Link: https://www.nature.com/articles/s41586-024-07021-y
Abstract:
There is a pressing need for reaction conditions that can be universally applied across a wide range of substrates, particularly in pharmaceutical and chemical industries. Despite numerous methods available to assess the general applicability of developed conditions, there is a scarcity of universal approaches to efficiently discover these conditions during optimization processes.
Our research group presents the design, implementation, and application of reinforcement learning bandit optimization models to identify generally applicable conditions through efficient condition sampling and evaluation of experimental feedback. Performance benchmarking on existing datasets demonstrates statistically high accuracies in identifying general conditions, with a remarkable up to 31% improvement over baselines that emulate state-of-the-art optimization approaches. Experimental investigations were conducted on palladium-catalyzed imidazole C–H arylation reaction, aniline amide coupling reaction, and phenol alkylation reaction to assess the practical applications and functionalities of the bandit optimization model. In less than 15% of the expert-designed reaction space, our study identified the most generally applicable yet insufficiently studied reaction conditions for the aforementioned reactions.
Online Images Amplify Gender Bias
Authors: Douglas Guilbeault, Solène Delecourt, Tasker Hull, Bhargav Srinivasa Desikan, Mark Chu, & Ethan Nadler Link:
https://www.nature.com/articles/s41586-024-07068-x
Abstract:
Every year, there's a trend where people spend less time reading and more time engaging with images online. Platforms like Google and Wikipedia witness millions of image downloads daily, while social media platforms like Instagram and TikTok thrive on visual content exchange. Simultaneously, news agencies and advertisers are increasingly leveraging images to capture online attention, as they are processed faster, implicitly, and memorably compared to text.
This study reveals that the surge in online images significantly amplifies gender bias, both in terms of its statistical prevalence and psychological impact. Analyzing over a million images from Google, Wikipedia, and the Internet Movie Database (IMDb), along with billions of words from these platforms, we investigated gender associations across 3,495 social categories (e.g., "nurse" or "banker").

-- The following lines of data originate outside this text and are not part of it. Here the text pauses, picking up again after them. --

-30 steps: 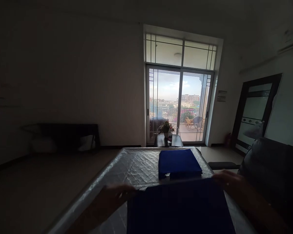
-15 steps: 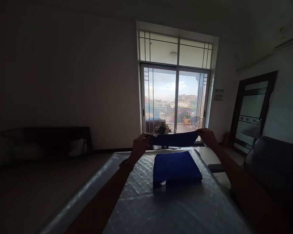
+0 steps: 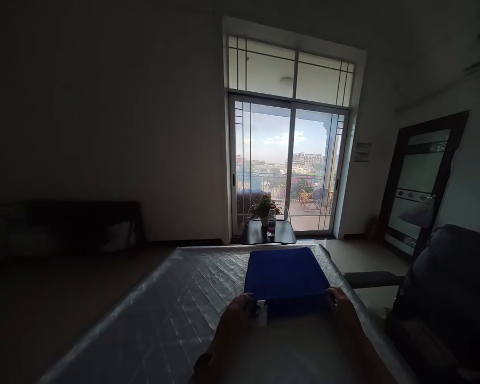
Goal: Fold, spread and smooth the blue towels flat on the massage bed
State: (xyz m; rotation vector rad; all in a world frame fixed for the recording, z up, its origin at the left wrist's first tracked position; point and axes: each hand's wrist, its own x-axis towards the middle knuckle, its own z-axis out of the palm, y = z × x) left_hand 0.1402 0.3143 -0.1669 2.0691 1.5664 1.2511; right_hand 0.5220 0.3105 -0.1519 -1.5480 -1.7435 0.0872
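Note:
A folded dark blue cloth (image 3: 287, 272) lies flat on a silver quilted surface (image 3: 184, 304). My left hand (image 3: 238, 310) is at its near left corner, fingers bent and closed on the edge. At the near right corner, my right hand (image 3: 341, 305) pinches the edge between thumb and fingers. A small white tag (image 3: 262, 312) hangs from the near edge, beside my left fingers. Dim light leaves the fingertips hard to make out.
Beyond the far edge, a small dark table (image 3: 250, 233) bears a potted plant (image 3: 264, 207) and a bottle (image 3: 271, 221). Sliding glass doors (image 3: 292, 160) stand behind. To the right are a dark chair (image 3: 448, 288), a grey seat (image 3: 372, 279) and a door (image 3: 420, 186).
Both hands have come down and nearer from above the far edge, where they held a strip of blue cloth stretched between them. They are now at the folded cloth's near corners.

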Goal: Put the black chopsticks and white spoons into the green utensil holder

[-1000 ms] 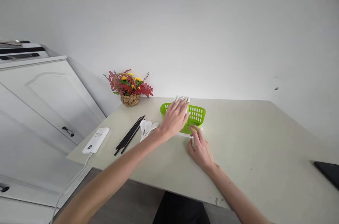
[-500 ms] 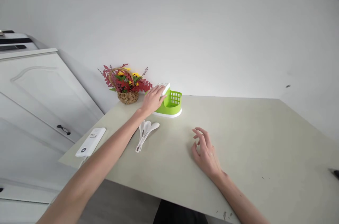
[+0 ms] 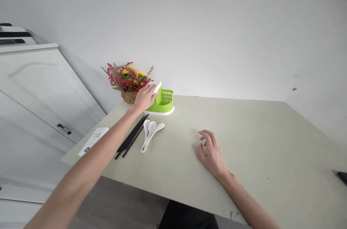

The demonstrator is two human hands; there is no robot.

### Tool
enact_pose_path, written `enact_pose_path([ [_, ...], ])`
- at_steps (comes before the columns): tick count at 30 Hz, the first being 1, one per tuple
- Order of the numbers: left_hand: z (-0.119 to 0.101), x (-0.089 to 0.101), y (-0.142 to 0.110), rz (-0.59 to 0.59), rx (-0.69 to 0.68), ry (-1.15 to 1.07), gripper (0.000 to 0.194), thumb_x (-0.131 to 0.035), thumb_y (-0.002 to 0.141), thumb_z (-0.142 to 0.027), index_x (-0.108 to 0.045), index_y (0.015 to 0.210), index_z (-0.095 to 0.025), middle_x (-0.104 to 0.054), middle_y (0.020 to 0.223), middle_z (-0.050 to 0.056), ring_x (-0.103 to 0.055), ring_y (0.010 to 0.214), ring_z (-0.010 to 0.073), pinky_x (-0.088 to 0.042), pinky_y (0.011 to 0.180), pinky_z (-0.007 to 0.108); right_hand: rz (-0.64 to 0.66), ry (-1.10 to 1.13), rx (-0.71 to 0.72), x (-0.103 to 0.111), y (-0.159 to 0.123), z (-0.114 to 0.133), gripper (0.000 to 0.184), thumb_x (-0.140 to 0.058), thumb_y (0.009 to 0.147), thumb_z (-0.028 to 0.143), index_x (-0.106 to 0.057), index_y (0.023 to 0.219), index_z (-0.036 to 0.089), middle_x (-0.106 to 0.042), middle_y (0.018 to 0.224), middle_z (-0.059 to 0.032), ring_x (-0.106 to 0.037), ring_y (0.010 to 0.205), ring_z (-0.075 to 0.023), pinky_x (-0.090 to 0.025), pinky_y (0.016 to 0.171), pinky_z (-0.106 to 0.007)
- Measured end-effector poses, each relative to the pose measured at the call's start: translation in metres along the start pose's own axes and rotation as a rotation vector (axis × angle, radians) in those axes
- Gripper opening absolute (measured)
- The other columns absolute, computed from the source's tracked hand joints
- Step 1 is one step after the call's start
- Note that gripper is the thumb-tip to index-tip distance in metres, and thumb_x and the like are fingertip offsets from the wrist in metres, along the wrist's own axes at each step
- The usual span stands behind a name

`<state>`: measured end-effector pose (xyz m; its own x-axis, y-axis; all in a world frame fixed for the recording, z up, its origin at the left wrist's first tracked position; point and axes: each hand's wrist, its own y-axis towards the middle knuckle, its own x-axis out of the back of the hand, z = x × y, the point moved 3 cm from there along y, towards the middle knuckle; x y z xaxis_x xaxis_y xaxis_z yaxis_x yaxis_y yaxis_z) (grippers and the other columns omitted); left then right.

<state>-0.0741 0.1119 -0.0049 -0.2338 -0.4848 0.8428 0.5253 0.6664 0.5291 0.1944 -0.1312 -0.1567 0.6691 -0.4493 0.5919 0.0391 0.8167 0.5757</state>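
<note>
A green utensil holder with slotted sides, a white base and a white top stands upright near the wall, beside the flower basket. My left hand grips its white top from above, fingers laid over it and thumb at the near side; the hand hides the holder's left part. My right hand rests on the tabletop, fingers loosely curled and apart, holding nothing. Between the hands, nearer the left forearm, lie a few white spoons with handles together. Several black chopsticks lie left of the spoons.
A wicker basket with red leaves and yellow flowers stands at the back left. A white power bank lies at the left edge, partly behind my forearm. White cabinets flank the table. Something black sits at the far right.
The utensil holder has moved left and back with my left hand on it, up to the flower basket. My right hand has left the holder and come to rest on the table.
</note>
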Motion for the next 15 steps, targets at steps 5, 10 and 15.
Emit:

The findings indicate that gender bias is consistently more pronounced in images compared to text, regardless of whether the categories are traditionally associated with females or males.
Furthermore, we observe a pronounced underrepresentation of women in online images, a disparity far more severe compared to text, public opinion, and US census data. A nationally representative, preregistered experiment demonstrates that searching for occupation-related images on Google, as opposed to textual descriptions, exacerbates gender bias in participants' perceptions.
Addressing the societal implications of this widespread shift towards visual communication is crucial for fostering a fair and inclusive future for the internet.